8 questions · 400 marks
Q1
50M Compulsory distinguish Statistical Quality Control and Operations Research

(a) Distinguish between process control and product control. Explain the various sources of variation encountered in a process control study. Suggest how they can be eliminated from the process. 10 marks (b) The management of ABC company is considering the question of marketing a new product. The fixed cost required in the project is ₹ 4,000. Three factors are uncertain, viz., selling price, variable cost and annual sales volume. The product has life of only one year. The management has the data on three factors as under: | Selling Price (₹) | Probability | Variable Cost (₹) | Probability | Sales Volume (units) | Probability | |---|---|---|---|---|---| | 3 | 0·2 | 1 | 0·3 | 2000 | 0·3 | | 4 | 0·5 | 2 | 0·6 | 3000 | 0·3 | | 5 | 0·3 | 3 | 0·1 | 5000 | 0·4 | Consider the sequence of thirty random numbers 81, 32, 60, 04, 46, 31, 67, 25, 24, 10, 40, 02, 39, 68, 08, 59, 66, 90, 12, 64, 79, 31, 86, 68, 82, 89, 25, 11, 98, 16 and using the sequence (first 3 random numbers for the first trial, etc.), simulate the average profit for the above project on the basis of 10 trials. 10 marks (c) If N(t) is a Poisson process and s < t, find P(N(s) = k | N(t) = n) and comment. 10 marks (d) What are the assumptions made in the theory of games? Describe the maximin principle and minimax principle. Explain the algebraic method for games without saddle point. 10 marks (e) What are the importances of censoring in life-testing experiments? Discuss the estimation of parameters involved in exponential distribution with mean θ, using type-2 censored sample. 10 marks

Answer approach & key points

Distinguish requires clear differentiation followed by explanation. Allocate approximately 20% time to part (a) on process vs product control with variation sources, 25% to part (b) simulation with proper random number mapping, 15% to part (c) conditional probability derivation for Poisson, 20% to part (d) game theory assumptions and algebraic method, and 20% to part (e) censoring importance and MLE for exponential Type-2. Begin with definitions, proceed to analytical derivations or computational steps, and conclude with interpretations.

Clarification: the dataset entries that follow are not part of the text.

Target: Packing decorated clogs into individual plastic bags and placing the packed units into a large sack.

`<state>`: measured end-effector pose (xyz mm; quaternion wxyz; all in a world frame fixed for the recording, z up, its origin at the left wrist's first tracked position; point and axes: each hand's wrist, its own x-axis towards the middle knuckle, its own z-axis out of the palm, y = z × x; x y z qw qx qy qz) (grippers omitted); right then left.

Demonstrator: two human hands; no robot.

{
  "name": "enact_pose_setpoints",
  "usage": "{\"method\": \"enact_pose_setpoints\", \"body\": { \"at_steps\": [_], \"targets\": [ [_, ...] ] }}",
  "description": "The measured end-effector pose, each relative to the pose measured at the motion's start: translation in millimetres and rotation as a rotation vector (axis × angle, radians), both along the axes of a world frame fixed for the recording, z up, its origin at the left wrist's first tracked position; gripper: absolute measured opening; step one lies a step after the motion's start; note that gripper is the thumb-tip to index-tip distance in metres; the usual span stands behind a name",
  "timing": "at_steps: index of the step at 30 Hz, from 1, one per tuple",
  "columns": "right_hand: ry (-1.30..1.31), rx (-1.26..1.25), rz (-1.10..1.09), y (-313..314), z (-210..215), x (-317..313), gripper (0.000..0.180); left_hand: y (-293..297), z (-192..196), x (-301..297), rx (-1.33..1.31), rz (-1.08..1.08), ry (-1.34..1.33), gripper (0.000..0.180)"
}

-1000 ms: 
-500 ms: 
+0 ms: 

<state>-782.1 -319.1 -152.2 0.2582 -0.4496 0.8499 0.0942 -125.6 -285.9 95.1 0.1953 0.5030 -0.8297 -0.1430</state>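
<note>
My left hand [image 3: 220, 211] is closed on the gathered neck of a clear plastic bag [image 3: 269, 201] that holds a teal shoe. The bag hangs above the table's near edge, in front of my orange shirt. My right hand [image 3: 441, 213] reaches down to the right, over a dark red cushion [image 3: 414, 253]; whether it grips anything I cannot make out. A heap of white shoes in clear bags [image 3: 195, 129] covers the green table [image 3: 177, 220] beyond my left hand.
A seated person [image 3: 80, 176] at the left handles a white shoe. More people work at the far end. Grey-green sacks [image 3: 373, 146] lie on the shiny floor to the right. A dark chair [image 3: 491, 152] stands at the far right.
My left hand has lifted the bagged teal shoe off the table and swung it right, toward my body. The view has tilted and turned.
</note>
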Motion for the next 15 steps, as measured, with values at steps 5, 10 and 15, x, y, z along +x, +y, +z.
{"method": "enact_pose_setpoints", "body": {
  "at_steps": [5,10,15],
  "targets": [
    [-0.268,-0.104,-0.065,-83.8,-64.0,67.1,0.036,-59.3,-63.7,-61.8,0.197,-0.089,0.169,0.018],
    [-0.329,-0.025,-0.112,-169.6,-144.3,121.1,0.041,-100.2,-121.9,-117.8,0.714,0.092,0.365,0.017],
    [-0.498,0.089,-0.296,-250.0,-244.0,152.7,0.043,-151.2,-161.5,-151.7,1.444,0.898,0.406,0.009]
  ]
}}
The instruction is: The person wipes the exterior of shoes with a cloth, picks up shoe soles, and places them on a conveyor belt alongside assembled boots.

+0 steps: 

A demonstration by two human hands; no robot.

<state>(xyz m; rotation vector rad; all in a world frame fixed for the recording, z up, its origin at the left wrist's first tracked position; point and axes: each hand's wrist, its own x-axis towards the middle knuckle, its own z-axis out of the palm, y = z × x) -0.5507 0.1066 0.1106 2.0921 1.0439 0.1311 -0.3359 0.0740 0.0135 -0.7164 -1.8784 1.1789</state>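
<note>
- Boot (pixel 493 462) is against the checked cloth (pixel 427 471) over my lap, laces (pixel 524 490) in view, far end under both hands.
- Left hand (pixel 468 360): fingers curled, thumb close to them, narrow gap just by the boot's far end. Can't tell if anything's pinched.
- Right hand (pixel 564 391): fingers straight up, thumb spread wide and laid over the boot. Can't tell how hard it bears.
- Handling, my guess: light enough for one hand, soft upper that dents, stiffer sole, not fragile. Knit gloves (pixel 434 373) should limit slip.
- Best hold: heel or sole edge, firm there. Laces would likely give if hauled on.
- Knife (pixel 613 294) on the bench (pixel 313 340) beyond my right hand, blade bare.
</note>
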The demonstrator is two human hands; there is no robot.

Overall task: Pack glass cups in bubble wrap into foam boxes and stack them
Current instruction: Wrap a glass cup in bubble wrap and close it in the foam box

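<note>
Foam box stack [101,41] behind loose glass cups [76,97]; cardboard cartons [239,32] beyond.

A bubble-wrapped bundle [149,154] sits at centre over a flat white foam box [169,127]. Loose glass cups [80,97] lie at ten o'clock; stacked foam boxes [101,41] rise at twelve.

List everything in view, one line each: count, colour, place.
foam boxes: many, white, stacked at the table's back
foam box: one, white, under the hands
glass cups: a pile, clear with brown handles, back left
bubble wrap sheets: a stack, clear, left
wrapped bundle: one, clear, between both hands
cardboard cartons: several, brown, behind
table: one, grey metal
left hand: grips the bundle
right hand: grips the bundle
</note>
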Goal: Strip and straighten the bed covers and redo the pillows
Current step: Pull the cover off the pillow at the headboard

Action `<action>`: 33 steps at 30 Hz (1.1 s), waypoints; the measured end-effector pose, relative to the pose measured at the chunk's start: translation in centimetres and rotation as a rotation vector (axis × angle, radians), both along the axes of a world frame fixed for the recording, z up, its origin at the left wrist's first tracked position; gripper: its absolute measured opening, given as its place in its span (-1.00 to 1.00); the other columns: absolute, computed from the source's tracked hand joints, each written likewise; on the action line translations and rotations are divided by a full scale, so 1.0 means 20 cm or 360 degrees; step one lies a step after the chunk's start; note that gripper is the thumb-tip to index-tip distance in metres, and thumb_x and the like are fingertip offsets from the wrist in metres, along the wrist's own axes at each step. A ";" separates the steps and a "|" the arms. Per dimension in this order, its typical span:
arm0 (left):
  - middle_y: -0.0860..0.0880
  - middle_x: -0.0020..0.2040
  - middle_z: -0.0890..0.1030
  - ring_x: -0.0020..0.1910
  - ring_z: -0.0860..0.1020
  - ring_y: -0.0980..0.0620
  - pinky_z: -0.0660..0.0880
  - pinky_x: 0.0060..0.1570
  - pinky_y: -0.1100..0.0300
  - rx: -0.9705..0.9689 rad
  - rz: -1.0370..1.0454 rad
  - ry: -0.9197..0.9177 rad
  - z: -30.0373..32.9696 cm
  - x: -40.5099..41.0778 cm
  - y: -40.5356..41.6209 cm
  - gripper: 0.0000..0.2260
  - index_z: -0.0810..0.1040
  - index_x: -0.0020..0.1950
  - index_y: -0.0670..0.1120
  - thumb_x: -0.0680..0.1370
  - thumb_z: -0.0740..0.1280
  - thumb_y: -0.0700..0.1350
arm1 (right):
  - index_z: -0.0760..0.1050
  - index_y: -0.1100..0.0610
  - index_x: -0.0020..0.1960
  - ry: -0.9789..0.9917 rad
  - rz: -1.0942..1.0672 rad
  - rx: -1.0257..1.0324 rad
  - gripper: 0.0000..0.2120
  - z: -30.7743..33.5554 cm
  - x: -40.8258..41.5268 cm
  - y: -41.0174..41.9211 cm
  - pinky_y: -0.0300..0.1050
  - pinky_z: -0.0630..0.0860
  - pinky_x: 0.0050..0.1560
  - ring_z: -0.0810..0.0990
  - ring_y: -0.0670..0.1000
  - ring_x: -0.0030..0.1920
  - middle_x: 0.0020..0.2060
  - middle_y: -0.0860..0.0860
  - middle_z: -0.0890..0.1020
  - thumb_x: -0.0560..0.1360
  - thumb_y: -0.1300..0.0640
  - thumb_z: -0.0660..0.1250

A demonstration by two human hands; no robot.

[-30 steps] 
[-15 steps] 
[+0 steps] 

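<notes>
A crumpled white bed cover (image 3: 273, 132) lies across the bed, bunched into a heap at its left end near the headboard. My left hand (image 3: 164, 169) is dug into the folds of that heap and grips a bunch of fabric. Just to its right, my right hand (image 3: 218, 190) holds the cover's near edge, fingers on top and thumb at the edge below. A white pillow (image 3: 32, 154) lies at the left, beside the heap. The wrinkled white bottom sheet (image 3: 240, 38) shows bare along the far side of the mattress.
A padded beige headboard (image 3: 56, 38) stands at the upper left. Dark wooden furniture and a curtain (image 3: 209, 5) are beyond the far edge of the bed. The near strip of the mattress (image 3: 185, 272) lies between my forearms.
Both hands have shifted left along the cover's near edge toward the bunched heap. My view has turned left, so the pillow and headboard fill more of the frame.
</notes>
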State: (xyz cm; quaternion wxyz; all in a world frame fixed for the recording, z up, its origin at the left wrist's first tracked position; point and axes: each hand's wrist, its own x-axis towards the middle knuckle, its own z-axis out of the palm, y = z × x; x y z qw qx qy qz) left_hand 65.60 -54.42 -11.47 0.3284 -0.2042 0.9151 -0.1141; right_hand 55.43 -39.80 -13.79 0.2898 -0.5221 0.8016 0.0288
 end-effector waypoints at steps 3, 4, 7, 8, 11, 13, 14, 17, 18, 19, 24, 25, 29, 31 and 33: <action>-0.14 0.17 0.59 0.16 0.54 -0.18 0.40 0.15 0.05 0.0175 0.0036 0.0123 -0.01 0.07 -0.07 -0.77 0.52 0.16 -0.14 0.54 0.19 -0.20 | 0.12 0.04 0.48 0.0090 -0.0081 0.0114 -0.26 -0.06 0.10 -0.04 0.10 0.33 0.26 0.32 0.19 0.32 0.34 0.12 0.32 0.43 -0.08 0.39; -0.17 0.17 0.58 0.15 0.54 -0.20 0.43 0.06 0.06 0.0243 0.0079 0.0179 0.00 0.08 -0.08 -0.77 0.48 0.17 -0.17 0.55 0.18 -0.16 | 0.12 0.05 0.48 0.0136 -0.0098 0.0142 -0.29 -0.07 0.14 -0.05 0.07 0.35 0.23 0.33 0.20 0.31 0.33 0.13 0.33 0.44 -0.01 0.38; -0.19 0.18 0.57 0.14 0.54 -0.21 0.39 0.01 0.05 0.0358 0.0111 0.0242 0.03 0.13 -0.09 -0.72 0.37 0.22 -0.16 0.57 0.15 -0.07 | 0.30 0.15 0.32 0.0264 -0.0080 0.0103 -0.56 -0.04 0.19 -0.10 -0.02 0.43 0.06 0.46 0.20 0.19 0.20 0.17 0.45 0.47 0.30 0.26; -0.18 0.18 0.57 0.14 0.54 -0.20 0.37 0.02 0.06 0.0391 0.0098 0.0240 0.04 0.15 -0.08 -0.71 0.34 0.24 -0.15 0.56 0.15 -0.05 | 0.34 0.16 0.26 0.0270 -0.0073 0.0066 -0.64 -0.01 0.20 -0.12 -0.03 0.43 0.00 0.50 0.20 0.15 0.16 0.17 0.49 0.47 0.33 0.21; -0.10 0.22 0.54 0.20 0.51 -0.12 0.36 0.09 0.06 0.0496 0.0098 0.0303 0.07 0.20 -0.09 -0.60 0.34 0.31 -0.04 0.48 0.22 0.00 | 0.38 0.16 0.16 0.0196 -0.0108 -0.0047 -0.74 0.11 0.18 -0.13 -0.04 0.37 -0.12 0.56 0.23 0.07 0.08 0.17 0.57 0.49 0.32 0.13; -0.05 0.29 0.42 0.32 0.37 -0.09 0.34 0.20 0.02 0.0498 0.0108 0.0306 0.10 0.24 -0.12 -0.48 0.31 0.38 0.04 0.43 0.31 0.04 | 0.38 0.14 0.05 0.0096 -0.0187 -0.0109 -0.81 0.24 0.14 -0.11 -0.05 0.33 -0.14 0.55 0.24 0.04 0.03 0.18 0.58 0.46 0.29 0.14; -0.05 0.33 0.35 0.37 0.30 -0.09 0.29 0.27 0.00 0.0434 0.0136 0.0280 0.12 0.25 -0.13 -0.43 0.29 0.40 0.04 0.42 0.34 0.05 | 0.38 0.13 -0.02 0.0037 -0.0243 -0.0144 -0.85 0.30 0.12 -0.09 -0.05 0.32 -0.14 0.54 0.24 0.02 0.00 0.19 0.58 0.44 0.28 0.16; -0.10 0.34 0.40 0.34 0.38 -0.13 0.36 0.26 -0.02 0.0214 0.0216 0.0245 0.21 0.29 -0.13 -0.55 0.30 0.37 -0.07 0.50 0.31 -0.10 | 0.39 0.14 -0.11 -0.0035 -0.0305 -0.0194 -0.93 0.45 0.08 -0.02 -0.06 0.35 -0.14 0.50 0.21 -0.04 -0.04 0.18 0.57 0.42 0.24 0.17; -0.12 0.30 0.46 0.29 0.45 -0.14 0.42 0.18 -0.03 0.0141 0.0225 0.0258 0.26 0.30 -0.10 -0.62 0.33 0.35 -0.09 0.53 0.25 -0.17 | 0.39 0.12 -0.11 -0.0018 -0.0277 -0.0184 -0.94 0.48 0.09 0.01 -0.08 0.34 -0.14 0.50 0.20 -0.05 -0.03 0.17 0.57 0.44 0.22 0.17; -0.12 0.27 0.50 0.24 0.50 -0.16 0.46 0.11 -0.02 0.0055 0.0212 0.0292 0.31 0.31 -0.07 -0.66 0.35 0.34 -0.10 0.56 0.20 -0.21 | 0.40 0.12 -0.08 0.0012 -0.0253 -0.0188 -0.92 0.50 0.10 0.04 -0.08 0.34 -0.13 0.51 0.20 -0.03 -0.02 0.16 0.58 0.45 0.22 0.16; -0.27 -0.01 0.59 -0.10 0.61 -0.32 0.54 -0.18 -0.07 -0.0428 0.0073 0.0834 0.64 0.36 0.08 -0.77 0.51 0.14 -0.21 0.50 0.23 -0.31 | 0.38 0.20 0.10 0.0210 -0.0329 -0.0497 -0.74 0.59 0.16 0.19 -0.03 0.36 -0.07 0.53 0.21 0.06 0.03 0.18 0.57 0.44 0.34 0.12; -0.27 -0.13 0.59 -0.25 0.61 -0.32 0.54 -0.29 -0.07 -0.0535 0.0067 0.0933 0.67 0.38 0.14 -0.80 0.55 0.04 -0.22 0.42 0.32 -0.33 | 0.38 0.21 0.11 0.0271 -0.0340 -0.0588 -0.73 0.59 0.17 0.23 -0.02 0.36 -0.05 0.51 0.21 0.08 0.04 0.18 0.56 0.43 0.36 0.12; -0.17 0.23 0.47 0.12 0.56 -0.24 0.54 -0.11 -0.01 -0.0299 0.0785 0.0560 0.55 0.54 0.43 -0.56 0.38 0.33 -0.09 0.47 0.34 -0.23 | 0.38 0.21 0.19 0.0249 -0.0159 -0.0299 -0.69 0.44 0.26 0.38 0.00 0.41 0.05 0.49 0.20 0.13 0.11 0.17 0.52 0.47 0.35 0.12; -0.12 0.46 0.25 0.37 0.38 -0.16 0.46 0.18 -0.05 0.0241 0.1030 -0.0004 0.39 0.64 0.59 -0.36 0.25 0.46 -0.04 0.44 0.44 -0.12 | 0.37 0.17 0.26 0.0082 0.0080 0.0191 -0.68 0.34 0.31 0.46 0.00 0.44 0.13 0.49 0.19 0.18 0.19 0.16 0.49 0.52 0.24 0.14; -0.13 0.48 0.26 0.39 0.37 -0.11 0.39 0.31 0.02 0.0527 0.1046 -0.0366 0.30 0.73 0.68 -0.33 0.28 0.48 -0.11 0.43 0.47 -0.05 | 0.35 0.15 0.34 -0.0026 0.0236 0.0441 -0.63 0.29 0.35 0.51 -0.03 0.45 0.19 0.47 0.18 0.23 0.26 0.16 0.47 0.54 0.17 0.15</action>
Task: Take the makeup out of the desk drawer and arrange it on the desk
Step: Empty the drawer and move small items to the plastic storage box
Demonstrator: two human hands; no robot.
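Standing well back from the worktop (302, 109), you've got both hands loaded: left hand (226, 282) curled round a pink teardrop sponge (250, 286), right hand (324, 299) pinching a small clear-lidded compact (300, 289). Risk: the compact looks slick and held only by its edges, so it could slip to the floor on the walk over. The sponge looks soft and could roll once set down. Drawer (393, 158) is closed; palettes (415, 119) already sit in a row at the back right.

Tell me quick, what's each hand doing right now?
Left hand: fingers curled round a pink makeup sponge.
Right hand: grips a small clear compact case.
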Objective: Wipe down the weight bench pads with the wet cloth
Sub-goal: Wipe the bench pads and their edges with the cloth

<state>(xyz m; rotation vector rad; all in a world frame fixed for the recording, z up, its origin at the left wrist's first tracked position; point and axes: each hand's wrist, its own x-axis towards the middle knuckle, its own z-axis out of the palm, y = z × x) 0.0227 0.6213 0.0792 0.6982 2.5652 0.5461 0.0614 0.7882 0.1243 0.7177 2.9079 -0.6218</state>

  • Part (a): Clear distinction between process control (monitoring during production) and product control (acceptance sampling); identification of chance causes (random, inherent) and assignable causes (special, identifiable) of variation; remedial measures for each source
  • Part (b): Correct probability interval mapping for selling price (00-19, 20-69, 70-99), variable cost (00-29, 30-89, 90-99), and sales volume (00-29, 30-59, 60-99); proper profit calculation as (Price - Variable Cost) × Volume - Fixed Cost; accurate simulation table with 10 trials and average profit computation
  • Part (c): Derivation of P(N(s)=k|N(t)=n) using independent increments property resulting in Binomial(n, s/t) distribution; recognition that conditional distribution depends only on ratio s/t not on rate parameter λ
  • Part (d): Assumptions: two players, finite strategies, zero-sum, simultaneous moves, complete information; maximin (player A's security level) and minimax (player B's security level) principles; algebraic method using mixed strategies with probability variables p and q, solving simultaneous equations for value of game
  • Part (e): Importance of censoring: time/cost efficiency, ethical considerations, handling heavy-tailed distributions; Type-2 censoring with r failures out of n items; MLE derivation for θ with estimator T/r where T is total time on test, showing unbiasedness and variance properties
Q2
50M solve Statistical Quality Control and Reliability Theory

(a) Samples of size n = 5 units are taken from a process every hour. The x̄ and R̄ values for a particular quality characteristic are determined. After 25 samples have been collected, we obtain x̄̄ = 20 and R̄ = 4·56. (i) What are the three-sigma control limits for x̄ and R? (ii) Estimate the process standard deviation if both the charts exhibit control. (iii) Assume that the process output is normally distributed. If the specifications are 19 ± 5, what are your conclusions regarding the process capability? (iv) If the process mean shifts to 24, what is the probability of not detecting this shift on the first subsequent sample? (d₂ = 2·326, D₁ = 0, D₂ = 4·918, D₃ = 0, D₄ = 2·114, A = 1·342, A₂ = 0·577, A₃ = 1·427, C₄ = 0·940, B₃ = 0, B₄ = 2·089) 15 marks (b) Define a Weibull distribution with scale parameter α and shape parameter β. Obtain the hazard function and reliability function of the model. Show also that the distribution satisfies increasing, constant and decreasing failure rate based on suitable choice of the shape parameter. 15 marks (c) A company uses the following acceptance-sampling procedure—A sample equal to 10% of the lot is taken. If 2% or less of the items in the sample are defective, the lot is accepted, otherwise it is rejected. If the submitted lot varies in size from 5000 units to 10000 units, what can you say about the protection by this plan? If 0·05 is the LTPD, does this scheme offer reasonable protection to the consumer? 20 marks

Answer approach & key points

This is a numerical problem requiring systematic calculation across three parts. Allocate approximately 35% time to part (a) with its four sub-parts on control charts (15 marks), 30% to part (b) on Weibull distribution derivations (15 marks), and 35% to part (c) on acceptance sampling analysis (20 marks). Begin each part with clear identification of given parameters, show all formulas before substitution, and conclude with explicit interpretation of results.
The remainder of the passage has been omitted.